I understand their frustration, this is a whole year’s livelihood we’re talking about, and so I keep my thoughts to myself.  Things like “This will do my perennials the world of good for next year” and “I love the scent of damp leaves composting – it’s such a rich, tangy aroma.  I think of it as Mother Nature’s autumn perfume.” are best left unsaid around people who have huge money on the line and nothing to keep themselves busy while they wait for the weather to clear up.

It’s getting close to twenty years since we downsized our farm and planted hay and pasture, but that harvest feeling never leaves you.  The days shorten.  The bright greens of summer fade to yellows and golds.  I don’t know if a stranger to this land would detect it, but by mid August there is a sense of ripeness - maybe better described as completeness - in the air.  The anticipation builds.  Swathers begin to appear, pulling into vast stands of canola and leaving miles of windrows to finish ripening when they leave.  Each crop has its own color of perfection – wheat is a reddish gold, barley is more a dusty yellow, oats a creamy yellow, and flax is a dark reddish brown.  Fields of corn look all dried up and scraggly – kind of Hallowe’en-ish.  The field peas are the first to come off, the corn and faba beans, the last.

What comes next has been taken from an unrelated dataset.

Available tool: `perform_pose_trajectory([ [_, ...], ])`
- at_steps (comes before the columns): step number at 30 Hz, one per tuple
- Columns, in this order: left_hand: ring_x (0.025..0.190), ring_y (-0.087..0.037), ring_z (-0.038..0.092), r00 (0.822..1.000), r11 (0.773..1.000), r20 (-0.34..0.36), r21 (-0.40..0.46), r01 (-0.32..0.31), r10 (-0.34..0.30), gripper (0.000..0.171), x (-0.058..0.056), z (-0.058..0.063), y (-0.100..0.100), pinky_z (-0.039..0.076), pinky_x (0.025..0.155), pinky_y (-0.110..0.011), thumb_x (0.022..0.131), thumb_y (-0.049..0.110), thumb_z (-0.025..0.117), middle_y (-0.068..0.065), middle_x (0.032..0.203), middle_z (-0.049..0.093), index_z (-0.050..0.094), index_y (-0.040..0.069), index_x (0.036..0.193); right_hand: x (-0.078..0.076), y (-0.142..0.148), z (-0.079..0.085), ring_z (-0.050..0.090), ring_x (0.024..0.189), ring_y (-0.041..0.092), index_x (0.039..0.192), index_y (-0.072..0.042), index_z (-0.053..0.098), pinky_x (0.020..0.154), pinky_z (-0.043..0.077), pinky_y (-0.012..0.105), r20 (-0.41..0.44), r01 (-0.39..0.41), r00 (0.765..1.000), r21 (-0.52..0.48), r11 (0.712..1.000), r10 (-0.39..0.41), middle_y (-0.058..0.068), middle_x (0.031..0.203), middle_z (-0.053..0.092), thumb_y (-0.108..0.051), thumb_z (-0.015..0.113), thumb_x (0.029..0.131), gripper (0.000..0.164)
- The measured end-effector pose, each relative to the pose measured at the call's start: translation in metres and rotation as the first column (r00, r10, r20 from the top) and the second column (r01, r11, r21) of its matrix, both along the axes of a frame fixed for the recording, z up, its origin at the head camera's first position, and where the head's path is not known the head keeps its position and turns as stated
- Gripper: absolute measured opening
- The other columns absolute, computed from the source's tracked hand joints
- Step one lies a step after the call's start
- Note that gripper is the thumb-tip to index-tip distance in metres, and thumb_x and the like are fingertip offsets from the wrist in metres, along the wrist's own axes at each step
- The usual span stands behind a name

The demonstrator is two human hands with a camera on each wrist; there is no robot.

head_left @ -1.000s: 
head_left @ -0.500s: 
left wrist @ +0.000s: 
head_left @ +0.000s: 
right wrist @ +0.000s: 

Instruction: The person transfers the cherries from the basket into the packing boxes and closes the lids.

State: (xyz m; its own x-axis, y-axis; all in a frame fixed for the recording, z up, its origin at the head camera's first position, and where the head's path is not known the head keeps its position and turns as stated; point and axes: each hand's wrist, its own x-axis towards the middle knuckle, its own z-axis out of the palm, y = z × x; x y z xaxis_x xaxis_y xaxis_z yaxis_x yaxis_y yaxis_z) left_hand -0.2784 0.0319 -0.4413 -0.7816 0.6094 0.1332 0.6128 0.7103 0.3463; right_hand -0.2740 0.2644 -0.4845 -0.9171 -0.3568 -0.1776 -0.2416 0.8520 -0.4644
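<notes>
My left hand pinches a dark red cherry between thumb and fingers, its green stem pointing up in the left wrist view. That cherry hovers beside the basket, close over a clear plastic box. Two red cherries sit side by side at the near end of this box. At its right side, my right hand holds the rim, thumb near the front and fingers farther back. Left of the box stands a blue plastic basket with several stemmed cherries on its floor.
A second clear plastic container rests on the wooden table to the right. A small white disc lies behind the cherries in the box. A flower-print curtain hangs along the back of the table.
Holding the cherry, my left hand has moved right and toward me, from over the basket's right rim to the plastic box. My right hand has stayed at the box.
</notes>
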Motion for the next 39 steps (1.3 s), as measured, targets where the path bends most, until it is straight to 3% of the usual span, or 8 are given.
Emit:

As is often the case with semi retired farmers, we lease our land to a neighbor who then hires Glen to help during the growing season.  It’s best all worlds – Glen’s years of experience are put to use, and it keeps him active letting him do what he has always loved, working the land.  Even better than that, he gets to do all of this while simply collecting a pay check.  Gone are the days of gambling with huge sums of money – the machinery costs, fertilizer, chemical weed killers – now it is simply doing the work he loves on the land he loves.  Probably only the people who walk in the same shoes would appreciate how putting in 12 hour, dusty, itchy, back-aching days could feel like a blessing, but this is a true thing; it does.

My role these days is only a peripheral one.  I pack his lunch in the morning and then carry on with my own day.  Once in a while I get a call to drive him back to his truck or pick up a part in town while I’m there, but mostly I don’t see him again until well after dark. 

The other day, though, something special happened.  The canola they were combining needed aeration so he was hauling it back to the bins in our yard.  Late in the afternoon, just as the autumn chill was claiming the day, Glen called me over to help him top up the bin.  It’s kind of a team job with him at the top of the bin watching that we didn’t overflow it and me standing ready to shut off the grain flow when he called it was full.  It went without a hitch and we moved on to the next step – moving the auger over to the next bin.  He went about his tasks and I did what I could to streamline the process.

 Again, everything went smooth.  All the good parts of our farming history, even though it was at least 20 years ago, wrapped around us.  The whole scene had the feeling of enchantment.

The real life, day-to-day farming memories of that long ago time are not all so sweet.  They were times of high stress and exhaustion and short tempers.  The financial burden of farming is huge and making enough money to support your farm, let alone your family, takes its toll during harvest when every day, good or bad, counts.  We haven’t had a lot of monumental fights in our marriage, but the ones we did have all took place during harvest. 

And yet, there we were, the clattering noise of the auger, the rumble of the tractor’s engine, the rich, earthy aroma of the canola pouring from the grain tank, the last of the day’s sunshine on our shoulders,  all seemed to cast a spell around us.

With all of the negative stresses of farming wiped from our slate the blessings shone through … satisfaction … accomplishment … completion.  A peaceful, easy feeling: we both felt it as we went about our work, acting as a team.

As he got ready to pull out of the yard he grinned at me and said out loud what I had been thinking to myself.

 “Isn’t this nice?”

I wish there was a better word than magical.